Mentre Paterson già corre verso la Palma d’oro, oggi Jim Jarmusch presenta Gimme Danger, il suo documentario fuori concorso sul suo amico Iggi Pop e The Stooges, dalla loro comparsa alla loro eredità. Apparsi per la prima volta a Ann Arbor, Michigan, nel corso di una rivoluzione contro-culturale, lo stile potente e aggressivo di The Stooges ha avuto l’effetto di una bomba nel paesaggio musicale della fine degli anni ’60. Su quel mix di rock, blues, R’n’B e free jazz, Iggy Pop pose le basi per quello che poi venne chiamato punk e rock alternativo. Il più promettente regista del festival traccia l’epopea di The Stooges fino al Pantheon del rock. 

 

La Corea del Sud di Na Hong-jin spicca nel fuori concorso con The Wailing: in un tranquillo villaggio sopraggiunge uno straniero e cominciano a susseguirsi una serie di strani eventi. Un detective decide di rivolgersi a uno sciamano. Invece la Svezia di Juho Kuosmanen apre la sezione Un certain regard con Hymylevä Mies, una storia vera ispirata a Olli Mäki, il primo pugile finlandese a battere il campione mondiale USA. E finalmente arriva il noir di Stefano Mordini, Pericle il nero con Riccardo Scamarcio nel ruolo di un uomo assoldato dalla camorra per punire chi tradisce. Almeno fino a quando commette un grave errore e scappa per ricominciare a vivere.

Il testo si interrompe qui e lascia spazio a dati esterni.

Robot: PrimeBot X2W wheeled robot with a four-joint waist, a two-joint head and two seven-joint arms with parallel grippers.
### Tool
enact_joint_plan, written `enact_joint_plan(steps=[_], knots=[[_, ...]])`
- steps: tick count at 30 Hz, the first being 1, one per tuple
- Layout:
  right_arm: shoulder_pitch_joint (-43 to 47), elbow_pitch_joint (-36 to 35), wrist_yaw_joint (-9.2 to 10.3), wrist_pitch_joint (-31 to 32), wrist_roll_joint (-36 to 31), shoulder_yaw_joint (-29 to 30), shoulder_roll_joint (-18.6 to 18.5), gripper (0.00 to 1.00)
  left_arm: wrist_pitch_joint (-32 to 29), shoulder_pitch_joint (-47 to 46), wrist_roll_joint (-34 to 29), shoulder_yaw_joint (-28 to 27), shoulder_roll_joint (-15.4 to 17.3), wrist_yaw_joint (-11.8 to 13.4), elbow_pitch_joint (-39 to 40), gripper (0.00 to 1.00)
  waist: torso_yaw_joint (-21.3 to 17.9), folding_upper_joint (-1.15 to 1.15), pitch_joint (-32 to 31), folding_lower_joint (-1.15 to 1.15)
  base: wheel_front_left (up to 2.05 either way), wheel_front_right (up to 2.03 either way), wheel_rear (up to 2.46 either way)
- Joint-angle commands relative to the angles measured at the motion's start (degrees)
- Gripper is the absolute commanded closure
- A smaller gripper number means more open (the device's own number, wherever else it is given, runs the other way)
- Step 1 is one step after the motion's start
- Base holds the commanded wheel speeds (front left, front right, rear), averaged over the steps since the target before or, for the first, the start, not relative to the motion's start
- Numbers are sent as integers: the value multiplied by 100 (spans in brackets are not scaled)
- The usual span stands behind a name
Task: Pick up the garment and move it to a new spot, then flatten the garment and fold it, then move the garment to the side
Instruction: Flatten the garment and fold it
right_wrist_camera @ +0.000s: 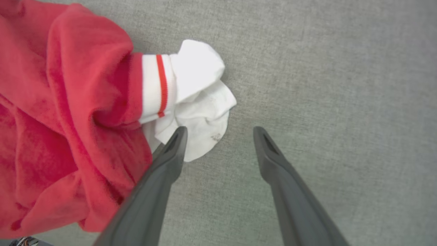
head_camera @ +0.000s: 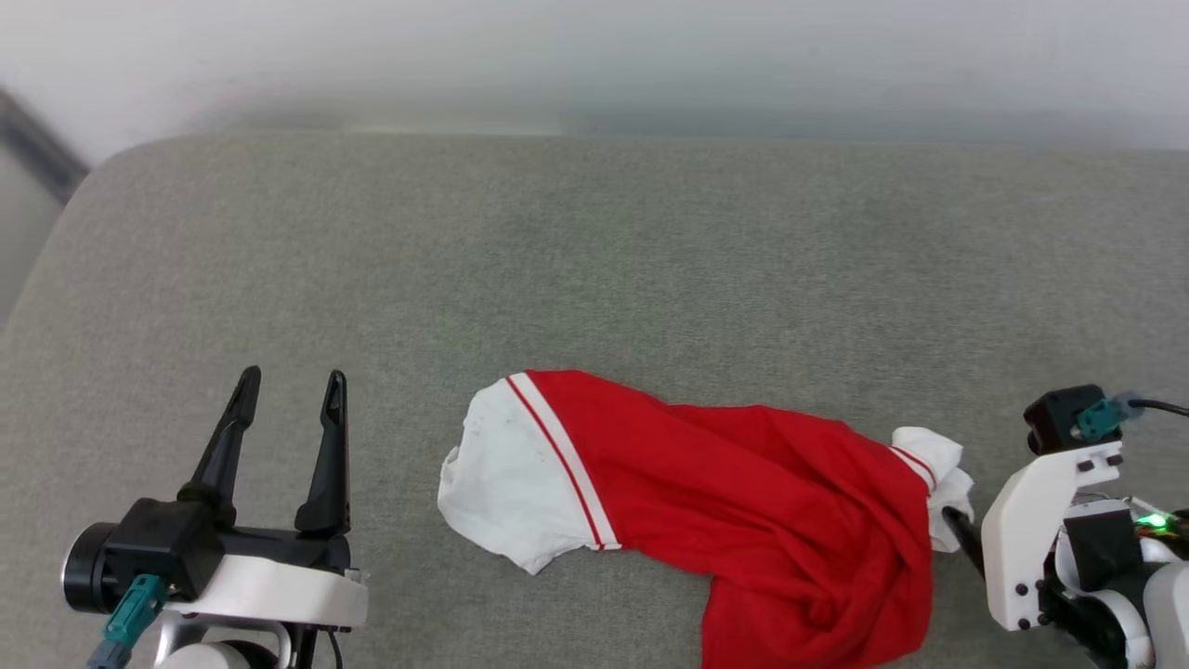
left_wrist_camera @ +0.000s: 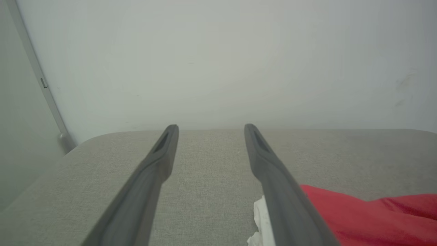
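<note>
The garment [head_camera: 771, 502] lies crumpled on the grey cushion [head_camera: 594, 242]. Its lower red part is cut off by the head view's bottom edge. The left tool [head_camera: 293, 373] stands wide and empty, well to the garment's left. The right tool [right_wrist_camera: 220, 129] is likewise spread wide and empty at the garment's right end. One finger [right_wrist_camera: 170, 157] overlaps the bunched white sleeve [right_wrist_camera: 201, 85]; I cannot tell whether they touch.

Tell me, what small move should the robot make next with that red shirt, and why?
Probably nudge the right gripper sideways over the white sleeve and lower it to pinch. Its jaws stand open, half over the sleeve's edge and half over bare cushion, and the crumpled shirt lies unheld, so nothing can be lifted yet.
</note>
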State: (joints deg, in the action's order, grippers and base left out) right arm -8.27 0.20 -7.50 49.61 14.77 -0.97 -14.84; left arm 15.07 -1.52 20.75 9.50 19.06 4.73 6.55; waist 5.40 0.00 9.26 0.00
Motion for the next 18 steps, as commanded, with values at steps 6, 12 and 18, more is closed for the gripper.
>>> enact_joint_plan(steps=[6,12,18], knots=[[-109,378,2,-13,-191,-150,-84,0,14,-175,-130,-109,-160,-176,-76,0,382,0,309,0,0,0,0],[-53,980,2,-254,-345,-271,30,0,14,-204,-211,-217,-282,-290,-156,0,506,0,438,0,0,0,0],[-89,1272,3,-628,-361,-273,-245,100,14,-215,-275,-340,-374,-374,-289,0,436,0,320,0,0,0,0]])
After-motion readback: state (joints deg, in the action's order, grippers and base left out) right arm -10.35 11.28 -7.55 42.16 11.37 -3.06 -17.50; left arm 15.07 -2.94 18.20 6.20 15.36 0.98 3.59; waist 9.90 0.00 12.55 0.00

Ritornano i legami familiari attraverso la storia di un padre giapponese in After the storm di Hirokazu Kore-Eda. Per chi avesse voglia di ritornare sui passi di Luigi XIV invece, Albert Serra racconta gli ultimi tre giorni di vita del sovrano in La mort de Louis XIV. Un adattamento delle memorie di Saint Simon sul personaggio del Re Sole, interpretato dall’icona Jean-Pierre Léaud. Mentre Cannes Classics oggi racconta la storia della famiglia Coppola nel documentario di Michele Russo, The Family Whistle, il cinéma de la plage fa rivivere Il sorpasso di Dino Risi.

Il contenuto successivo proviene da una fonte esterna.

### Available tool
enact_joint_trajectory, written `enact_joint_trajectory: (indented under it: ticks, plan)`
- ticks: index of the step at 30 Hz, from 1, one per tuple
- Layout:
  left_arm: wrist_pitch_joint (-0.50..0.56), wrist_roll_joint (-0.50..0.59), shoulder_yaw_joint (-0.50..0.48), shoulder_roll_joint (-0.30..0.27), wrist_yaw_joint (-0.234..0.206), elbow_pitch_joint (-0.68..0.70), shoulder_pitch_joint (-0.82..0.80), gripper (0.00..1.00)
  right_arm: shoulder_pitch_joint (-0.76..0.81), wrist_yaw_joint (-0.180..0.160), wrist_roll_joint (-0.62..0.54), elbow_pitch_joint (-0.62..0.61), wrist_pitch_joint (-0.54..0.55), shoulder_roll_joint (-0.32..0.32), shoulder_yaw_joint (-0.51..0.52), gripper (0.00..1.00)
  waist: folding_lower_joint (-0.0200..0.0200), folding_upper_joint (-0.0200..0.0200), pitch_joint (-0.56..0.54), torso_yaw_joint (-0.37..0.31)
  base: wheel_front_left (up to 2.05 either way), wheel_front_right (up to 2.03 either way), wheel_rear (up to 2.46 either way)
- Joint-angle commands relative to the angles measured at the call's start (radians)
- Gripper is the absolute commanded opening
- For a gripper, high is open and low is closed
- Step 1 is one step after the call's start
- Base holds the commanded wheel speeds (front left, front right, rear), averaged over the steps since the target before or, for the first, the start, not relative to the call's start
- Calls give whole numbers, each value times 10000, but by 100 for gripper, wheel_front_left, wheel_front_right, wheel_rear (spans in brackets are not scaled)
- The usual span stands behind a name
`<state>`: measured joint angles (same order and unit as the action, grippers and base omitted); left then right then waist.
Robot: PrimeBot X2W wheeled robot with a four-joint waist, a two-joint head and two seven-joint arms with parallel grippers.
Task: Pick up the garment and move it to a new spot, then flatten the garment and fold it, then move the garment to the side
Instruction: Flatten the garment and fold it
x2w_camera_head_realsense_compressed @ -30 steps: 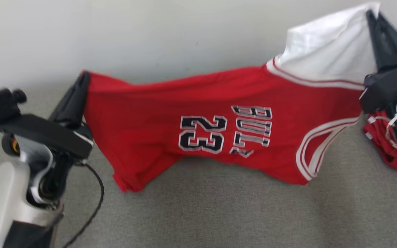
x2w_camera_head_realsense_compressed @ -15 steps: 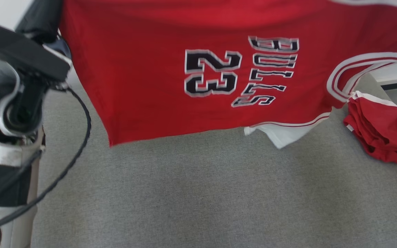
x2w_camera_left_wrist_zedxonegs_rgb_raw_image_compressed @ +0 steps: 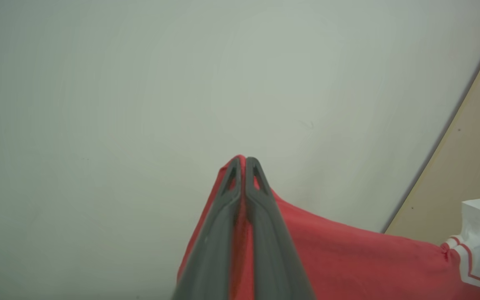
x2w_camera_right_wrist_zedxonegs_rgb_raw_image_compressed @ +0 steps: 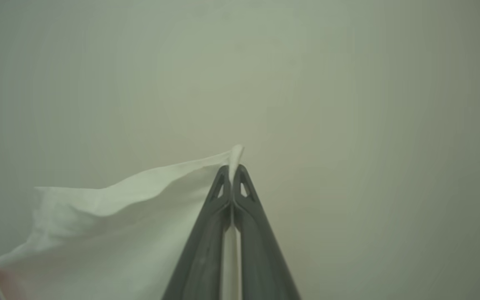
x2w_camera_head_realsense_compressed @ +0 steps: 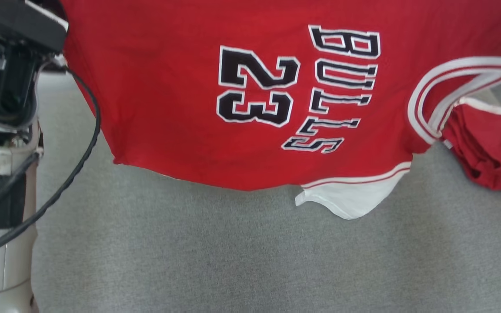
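Crumpled red heap of cloth (x2w_camera_head_realsense_compressed: pixel 489 148) with white trim at three o'clock, lying on the grey woven counter (x2w_camera_head_realsense_compressed: pixel 250 261). Pale blank wall (x2w_camera_left_wrist_zedxonegs_rgb_raw_image_compressed: pixel 140 83) ahead in both wrist views.

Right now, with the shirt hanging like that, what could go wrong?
The left end effector and right end effector each pinch only a thin fabric edge; the jersey might slip free.
Its dangling white sleeve could fold under on landing.
It hangs near the crumpled red garment and might drag it.
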<state>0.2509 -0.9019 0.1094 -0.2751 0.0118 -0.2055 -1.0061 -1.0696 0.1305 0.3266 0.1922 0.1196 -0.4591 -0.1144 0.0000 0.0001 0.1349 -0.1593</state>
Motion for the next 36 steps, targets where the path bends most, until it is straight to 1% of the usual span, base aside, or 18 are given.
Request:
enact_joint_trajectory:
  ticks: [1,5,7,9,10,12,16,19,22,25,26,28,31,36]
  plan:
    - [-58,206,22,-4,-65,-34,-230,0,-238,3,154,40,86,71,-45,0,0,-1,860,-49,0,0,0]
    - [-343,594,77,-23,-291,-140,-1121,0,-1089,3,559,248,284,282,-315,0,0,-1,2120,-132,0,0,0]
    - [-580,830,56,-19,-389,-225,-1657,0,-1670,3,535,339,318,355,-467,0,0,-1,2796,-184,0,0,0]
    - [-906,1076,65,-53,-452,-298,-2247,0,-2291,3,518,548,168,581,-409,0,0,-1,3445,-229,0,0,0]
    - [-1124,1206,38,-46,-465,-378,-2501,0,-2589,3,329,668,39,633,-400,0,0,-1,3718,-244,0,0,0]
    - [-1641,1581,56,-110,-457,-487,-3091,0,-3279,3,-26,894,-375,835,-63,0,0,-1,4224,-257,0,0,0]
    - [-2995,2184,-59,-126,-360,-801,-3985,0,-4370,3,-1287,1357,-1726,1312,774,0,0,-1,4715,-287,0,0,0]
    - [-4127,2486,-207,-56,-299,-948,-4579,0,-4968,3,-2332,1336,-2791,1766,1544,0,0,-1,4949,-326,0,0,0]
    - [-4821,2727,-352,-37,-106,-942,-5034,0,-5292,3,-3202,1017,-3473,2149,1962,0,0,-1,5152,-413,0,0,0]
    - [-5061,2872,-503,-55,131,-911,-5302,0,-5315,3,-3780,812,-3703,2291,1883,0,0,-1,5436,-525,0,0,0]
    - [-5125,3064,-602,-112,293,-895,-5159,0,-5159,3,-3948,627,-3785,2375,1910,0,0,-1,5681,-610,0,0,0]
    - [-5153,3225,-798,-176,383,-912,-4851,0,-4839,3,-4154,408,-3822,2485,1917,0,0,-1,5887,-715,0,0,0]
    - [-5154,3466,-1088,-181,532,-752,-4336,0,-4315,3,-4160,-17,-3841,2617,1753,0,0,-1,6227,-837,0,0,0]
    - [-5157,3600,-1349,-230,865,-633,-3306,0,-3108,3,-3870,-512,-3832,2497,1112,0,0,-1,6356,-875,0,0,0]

La regista di Citizenfour, Laura Poitras presenta invece quest’anno Risk, un documentario sugli sviluppi del caso Assange e le sue fughe di dati, con testimonianze dirette. Spaccati di attualità alla Quinzaine des Réalisateurs dopo Laura Poitras continuano con Uda Benyamina, la regista francese di origine marocchina che porta Divines, una storia di ambizioni e brama di successo da periferia.  
Due attrici registe infine si presentano nella Semaine de la critique, Chloë Sevigny con Kitty, la storia di una ragazza che sogna di diventare un gatto, e Laetitia Casta con En Moi, ritratto di una regista in crisi di ispirazione.